At Henri Charpentier, the Japanese-French dessert salon is located in the basement which makes a fabulous spot to getaway from shopping in the luxury shopping area in Ginza. The walk on the stairs is surrounded by a wall made to look like a cookbook library with layers of shelves filled with recipe books and pink hardcover books.

The crepe suzette here stands out in the way it's prepared table side. The server wheels a cart to our table with prep materials for the crepe. The crepe itself is made in the kitchen first but flambeed table side. First, the orange caramel sauce is poured into the saucepan with the crepe. The server uses a spoon and continuously makes sure that the caramel sauce is all over the delicate crepe.

She opens the bottle of Grand Marnier, pours the orange liqueur into a glass, and carefully tilts the glass over the open flame. She then skillfully and gently swirls the glass in a rhythmic fashion over the flame. The liqueur slightly lights up and is poured over the crepe leaving to simmer until the sauce further caramelizes and thickens.

There is no table side showtime for the other item of chocolate crepe with chocolate coffee cream and it turns out to be our favorite among the two items. The level of chocolate is perfect without being too intense or rich; the preserved orange slices add a nice touch to the overall chocolatey-ness of the dessert. We are fans, for sure.

Henri Charpentier
3-6-1 Ginza,  
Chuo, Tokyo


Nagi Ramen Golden Gai

We walk along the very narrow alleyways of Golden Gai in Shinjuku, Tokyo looking for Nagi Ramen until we recognize the signage.  A young male employee in a Barbour jacket is standing at the entrance of the narrow stairs that lead to the ramen shop upstairs. I say to him "ramen?" and he asks if we speak Japanese. T tells him "sukoshi." He then tells us to please head upstairs to buy our ramen tickets first and then gestures us to join the line of customers after purchasing the tickets. We look in the direction of his hand gesture and see what we did not even realize before: a line of customers standing in a very dim alleyway so narrow that it only has space for a single line. The existence of the alleyway is not intentional; it happens to be a tight space between two buildings.

We walk up the rickety and narrow stairs to the ramen shop, each step of the stairs is not wide enough to rest the entire foot on. We get to the top and buy our ramen tickets from the vending machine (it is common practice to "order" and pay for your ramen through a vending machine so that the chef does not have to handle change). Then we walk down the stairs and join the line in the alleyway.

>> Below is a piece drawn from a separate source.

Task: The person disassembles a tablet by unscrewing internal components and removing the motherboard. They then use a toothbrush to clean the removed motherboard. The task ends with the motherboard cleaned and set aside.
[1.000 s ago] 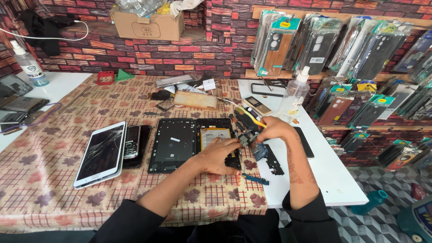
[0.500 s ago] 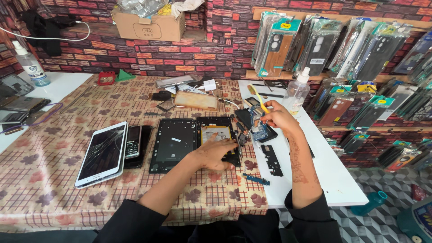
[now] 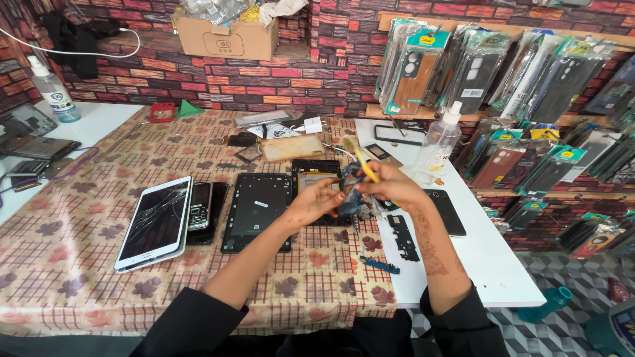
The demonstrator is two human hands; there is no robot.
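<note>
Left hand having risen off the tablet — both hands are gripping a small part, right hand also pinching a yellow-handled tool — prying calling for steadiness.

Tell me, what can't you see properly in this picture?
- Head view: the small dark part between the hands is blurred and half covered by the left hand.
- The tip of the yellow tool in the right hand is smeared by motion.
- The opened tablet is partly hidden behind both hands.
- The blue object is cut off by the right edge.
</note>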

About 30 minutes later, the young man standing by the stairs gestures us upstairs to get seated. Ramen shops in Tokyo are generally tight spaced and Nagi Ramen is literally a hole in the wall. We have no complains, it adds to better socializing atmosphere for us at this 10-seater ramen shop. Once we're seated, we don't even think about moving about. We are there just to enjoy the ramen moment

Nagi Ramen specializes in tonkotsu broth flavored with sardines. The broth is pungent and the sardines flavor is strong. The taste is unlike anything we've had before. We've had quite a lot of tonkotsu ramen but when pork bones and sardines come together in the Nagi way, it transforms the broth to a whole new flavor. Behind the counter are two employees; one prepares the ramen and the other serves the ramen over the counter.

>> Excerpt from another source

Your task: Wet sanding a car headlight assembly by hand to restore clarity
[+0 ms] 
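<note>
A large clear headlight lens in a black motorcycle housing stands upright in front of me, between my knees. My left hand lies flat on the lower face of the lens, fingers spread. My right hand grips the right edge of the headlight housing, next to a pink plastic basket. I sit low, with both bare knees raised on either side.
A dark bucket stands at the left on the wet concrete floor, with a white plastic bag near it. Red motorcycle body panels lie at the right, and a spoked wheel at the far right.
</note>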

Preparing ramen has to be precise. For each batch, the noodles are placed on a weighing scale to get the right amount of noodles. Then, the noodles are placed in boiling water and the timer starts. Having the right amount of noodle with the right cooking time ensures consistency in reaching the ideal noodle texture. We get the special niboshi ramen and the tsukemen (dipping ramen). The noodle has an addictive chewy texture that shows that the noodle is freshly made. Each bowl has a few sheets of thin and slightly wide "noodle" that is very reminiscent of gyoza skin which I like very much. The pungent broth makes it the most memorable ramen we've had, and probably one of the best we've had.

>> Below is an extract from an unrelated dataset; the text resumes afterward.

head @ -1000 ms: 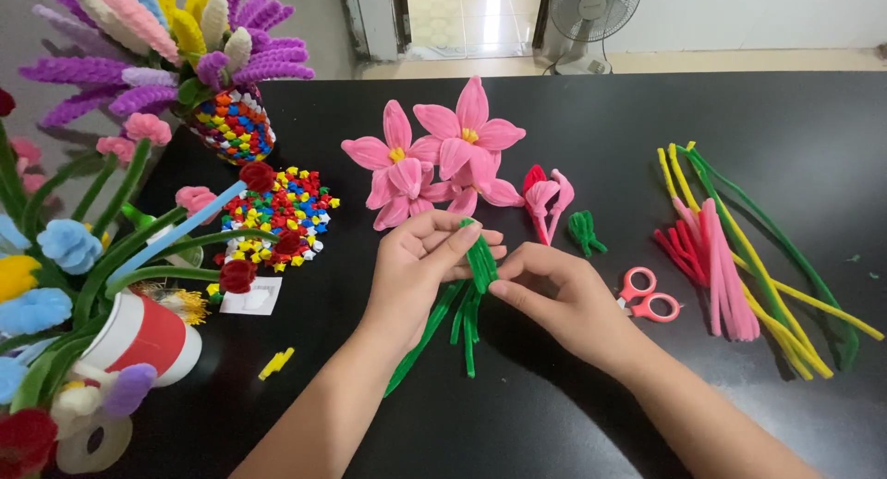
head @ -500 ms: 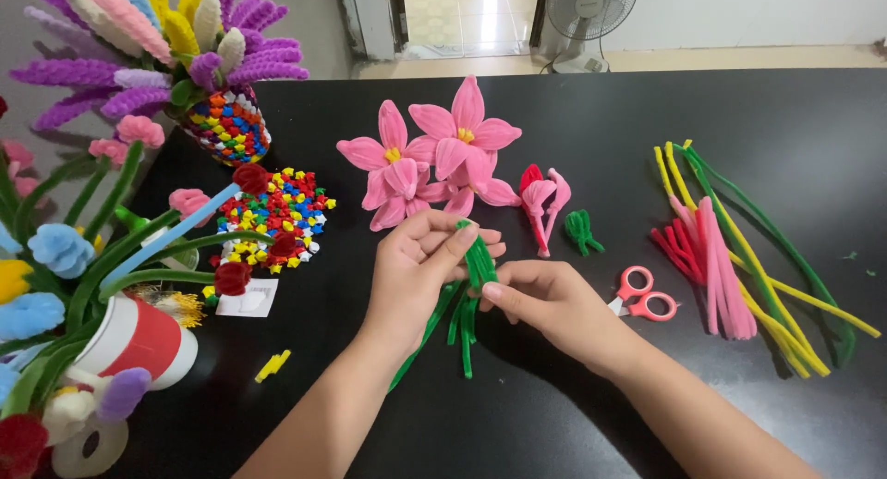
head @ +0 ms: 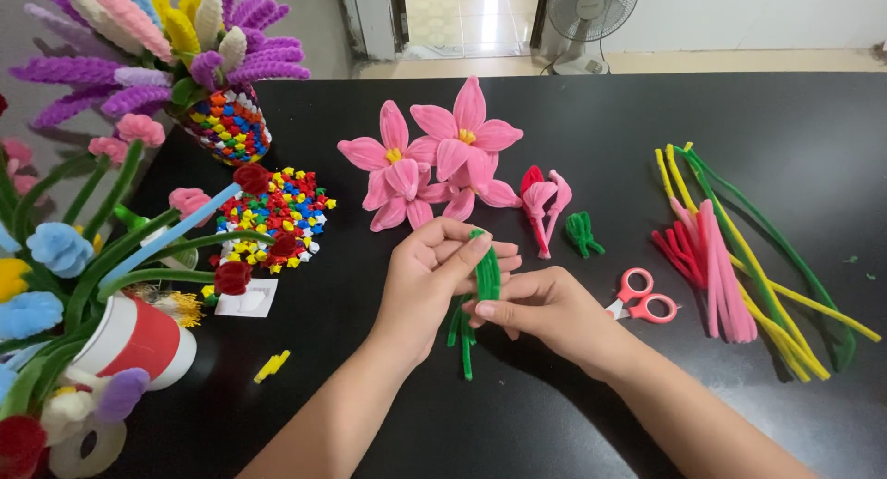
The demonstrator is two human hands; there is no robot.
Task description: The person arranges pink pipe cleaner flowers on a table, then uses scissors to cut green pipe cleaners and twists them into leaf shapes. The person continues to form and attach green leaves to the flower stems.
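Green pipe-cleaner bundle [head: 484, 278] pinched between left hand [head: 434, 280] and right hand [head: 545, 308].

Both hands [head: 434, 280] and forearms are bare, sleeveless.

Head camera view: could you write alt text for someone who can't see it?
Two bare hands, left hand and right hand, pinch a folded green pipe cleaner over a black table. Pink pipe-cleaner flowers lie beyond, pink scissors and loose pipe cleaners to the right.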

One of the employees behind the counter asks if we are in Tokyo for vacation. He then says to us, "Working?" (at least he didn't mistake us for being students). We tell him yes, and he makes a guess and says "Engineer?" A wild guess definitely but far from accurate. We tell him it's our second time in Tokyo and the city is tanoshii. He smiles and agrees with us. I point to my bowl of my ramen and say "Best." He nods happily and the other employee preparing the ramen overhears and smiles to himself.

We are more than satisfied after our meal and as we carefully walk down the narrow stairs, the employee who is still supervising the line downstairs surprises us by saying "Take care."